Et dans ce vaste désert nucléaire, John Rourke, ancien de la CIA et one-man-army surarmé, John Rourke, contretype parfait du héros viril, défenseur des opprimés et Zorro post-catostrophiste, John Rourke, donc, se farci à tour de bras du méchant Russkoff, du punk warrior débile et de la poulette sympa (car peu frileuse) tout en recherchant vaguement sa femme et ses deux gosses (probablement perdus dans les Rocheuses) et en assistant de temps à autre le gouvernement américain dans son effort de reconstruction.
Bref, rien de nouveau sous le soleil. Le territoire est ultra-balisé.
Le Survivant, c'est de la romance bien burnée
et calibré au millimètre par un vieux routard du genre, Jerry Ahern, aussi connu sous le pseudo d'Alex Kilgore, dinguo-fou d'armes à feu, fanatique des techniques survivalistes et désormais président de la fabrique de flingues américains Detonics USA - ce qui tombe sous le sens vu que son héros, John Rourke, ne se dépare jamais de ses deux .45 Detonics Combat Master.
Rajoutons un FM SG 543, un Python Magnum 357, divers explosifs, une moto, un couteau et plein de cigarillos et l'on se fait une relativement bonne idée de la série.
C'est du gun-porn post-apocalyptique agréablement troussé, qui ménage son suspense et ses effets sans rechercher les fioritures. Page 131, l'auteur fait même striduler mon compteur Geiger-Müller avec une phrase imparable : "Le signal rouge action clignota dans son crâne en même temps qu'un flot d'adrénaline se ruait dans ses veines."

Néanmoins, si le héros, ce baroudeur implacable typique de la littérature pour mecs, est sans surprise, les personnages secondaires sont bien campés, évitent un certain manichéisme (non, les russes ne sont pas tous des salauds !) et permettent un renouvellement constant des péripéties.
Mention spéciale aussi pour la traduction/adaptation de Frédéric Lasaygues qui argotise comme un grand (ça donne du punch au texte) et n'oublie jamais que clope, au même titre que chiotte et baston, est à l'origine un mot masculin. Ce sont des détails mais dans Le Cri De L'Épervier, les détails sont nombreux. Mis bout à bout, ils assurent à l'ensemble un bon niveau de qualité.
Dans le genre littérature virile bas du front, c'est donc du totalement recommandable.
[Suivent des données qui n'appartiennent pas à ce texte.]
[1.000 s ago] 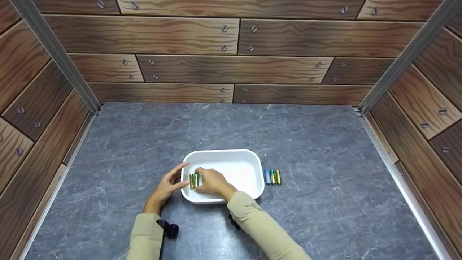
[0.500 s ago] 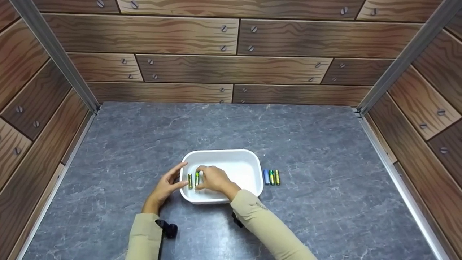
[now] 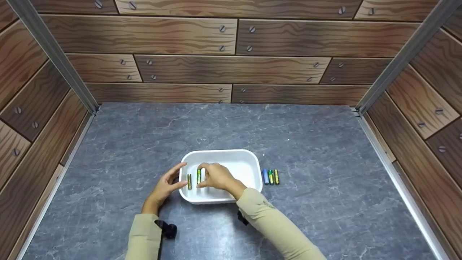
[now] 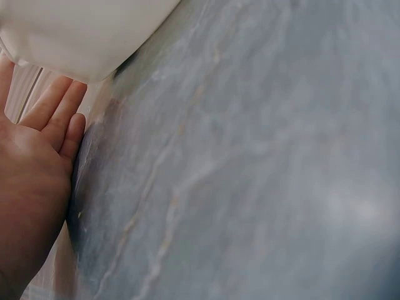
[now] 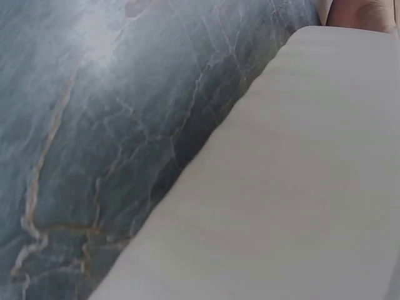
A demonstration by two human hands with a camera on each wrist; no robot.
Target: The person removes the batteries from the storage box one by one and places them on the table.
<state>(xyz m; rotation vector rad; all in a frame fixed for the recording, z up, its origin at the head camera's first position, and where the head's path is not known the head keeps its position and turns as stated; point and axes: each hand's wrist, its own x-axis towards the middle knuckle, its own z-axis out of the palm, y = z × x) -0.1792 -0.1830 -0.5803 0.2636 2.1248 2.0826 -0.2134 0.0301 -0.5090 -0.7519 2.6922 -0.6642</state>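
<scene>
My right hand (image 3: 218,177) is inside the white tray (image 3: 231,196) and pinches a green and gold battery (image 3: 199,177) by its two ends, between thumb and finger. To its left, a second gold-green battery (image 3: 189,182) lies near the tray's left wall. My left hand (image 3: 166,186) is at the left rim, thumb and index finger spread apart over it. In the left wrist view the other fingers (image 4: 53,109) reach out straight along the tray's outer wall (image 4: 81,37). The right wrist view holds mostly the tray's outer side (image 5: 269,175), which hides the battery.
Just right of the tray, a blue battery (image 3: 265,177), a green one (image 3: 271,177) and a gold one (image 3: 277,177) lie side by side on the grey marbled table (image 3: 325,151). Wood-patterned walls (image 3: 187,68) enclose the table at the back and sides.
My right hand has moved slightly right with the pinched battery, widening the gap to the one at the tray's left wall. The left hand stays at the rim.
</scene>
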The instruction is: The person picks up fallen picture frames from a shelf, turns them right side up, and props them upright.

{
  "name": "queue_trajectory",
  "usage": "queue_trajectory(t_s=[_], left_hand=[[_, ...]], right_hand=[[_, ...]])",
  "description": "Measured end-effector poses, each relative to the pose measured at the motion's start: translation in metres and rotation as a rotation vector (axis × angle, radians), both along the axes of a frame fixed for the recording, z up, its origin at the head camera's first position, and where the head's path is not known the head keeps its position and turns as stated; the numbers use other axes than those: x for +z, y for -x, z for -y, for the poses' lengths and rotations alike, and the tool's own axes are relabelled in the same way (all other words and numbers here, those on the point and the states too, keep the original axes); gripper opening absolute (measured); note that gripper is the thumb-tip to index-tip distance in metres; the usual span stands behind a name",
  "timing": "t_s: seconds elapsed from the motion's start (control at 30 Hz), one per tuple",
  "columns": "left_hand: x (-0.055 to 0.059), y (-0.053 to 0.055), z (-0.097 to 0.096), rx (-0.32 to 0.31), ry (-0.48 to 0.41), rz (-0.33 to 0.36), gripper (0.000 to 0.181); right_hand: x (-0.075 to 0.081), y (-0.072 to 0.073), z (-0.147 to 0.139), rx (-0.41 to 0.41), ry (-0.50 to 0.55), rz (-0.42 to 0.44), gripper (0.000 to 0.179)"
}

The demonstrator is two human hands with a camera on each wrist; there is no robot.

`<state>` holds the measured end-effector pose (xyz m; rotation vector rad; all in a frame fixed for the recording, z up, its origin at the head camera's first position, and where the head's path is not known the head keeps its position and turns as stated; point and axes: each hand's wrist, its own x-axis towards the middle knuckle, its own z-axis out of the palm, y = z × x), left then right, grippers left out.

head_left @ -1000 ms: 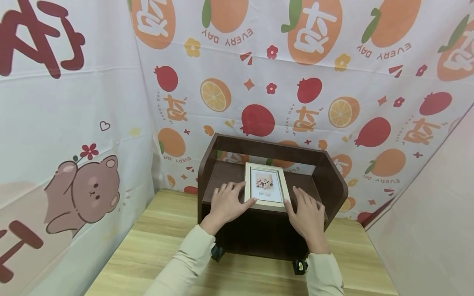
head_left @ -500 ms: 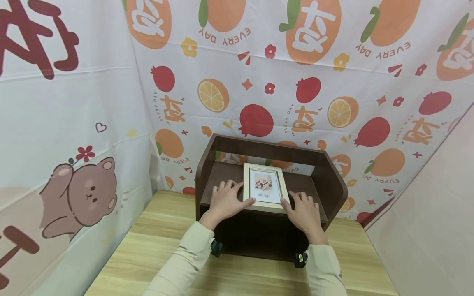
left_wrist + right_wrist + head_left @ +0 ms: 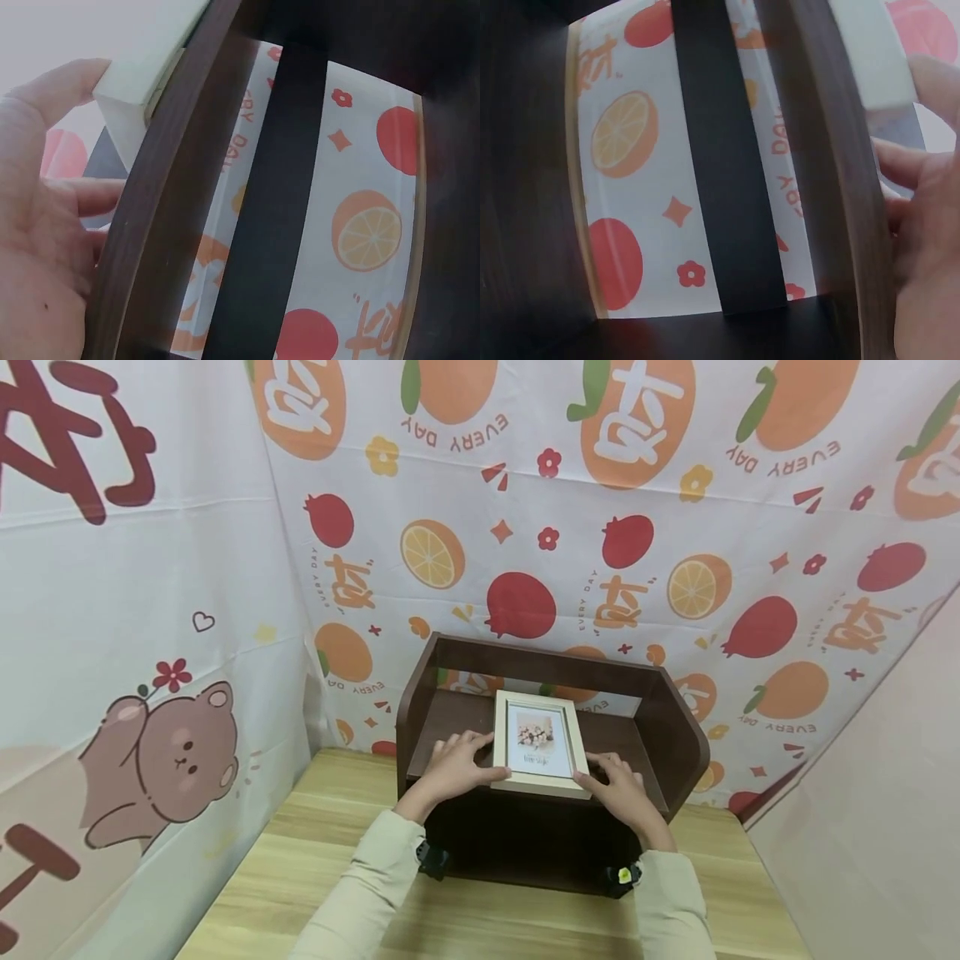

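A cream picture frame (image 3: 542, 740) with a flower print lies face up on the upper board of a dark brown wooden shelf unit (image 3: 681, 737). Its near end juts slightly past the board's front edge. My left hand (image 3: 453, 770) grips the near left corner, thumb at the front and fingers along the side. At the near right corner, my right hand (image 3: 619, 790) holds it the same way. Both wrist views look into the shelf's lower compartment, with the frame's corner (image 3: 139, 94) by the left thumb and its other corner (image 3: 881, 71) by the right hand. Some fingertips are hidden.
The shelf unit stands on a light wood-grain table (image 3: 315, 852). A fruit-print cloth (image 3: 517, 460) hangs close behind it, and a bear-print cloth (image 3: 180, 760) hangs at the left. A plain pale panel (image 3: 877, 793) borders the right side.
The picture frame has shifted slightly toward me, and its near end shows more past the board's edge. Both hands have closed in on its near corners and moved with it.
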<state>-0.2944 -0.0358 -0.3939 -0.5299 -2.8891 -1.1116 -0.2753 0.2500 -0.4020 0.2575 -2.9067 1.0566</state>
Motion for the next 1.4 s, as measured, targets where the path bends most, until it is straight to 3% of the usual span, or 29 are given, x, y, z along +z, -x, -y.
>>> queue_trajectory(t_s=[0.27,0.57,0.83,1.23,1.4], left_hand=[[0.003,0.002,0.012,-0.120,-0.122,0.087,0.080],[0.002,0.006,0.015,-0.137,-0.276,0.128,0.083],[0.001,0.007,0.012,-0.172,-0.420,0.154,0.085],[0.003,0.008,0.012,-0.193,-0.443,0.157,0.089],[0.003,0.009,0.009,-0.183,-0.461,0.147,0.088]], right_hand=[[0.003,-0.002,-0.013,0.087,0.182,0.057,0.057],[0.004,-0.001,-0.014,0.139,0.380,0.094,0.062],[0.001,0.001,-0.014,0.134,0.418,0.092,0.068],[0.004,0.001,-0.012,0.102,0.409,0.139,0.067],[0.004,-0.001,-0.013,0.112,0.418,0.117,0.064]])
Simple et efficace.

Reste à espérer que la suite soit d'aussi bonne facture...

4 commentaires:

losfeld a dit…

c'est très stridulant en effet, j'ai lu celui-là y'a quelque temps avec un clope et une 16 bien fraiche, c'était bien

ROBO32.EXE a dit…

toi, t'es un vrai mec.

ROBO32.EXE a dit…

en fait, après réflexion, un vrai mec aurait bu sa 16 bien tiède.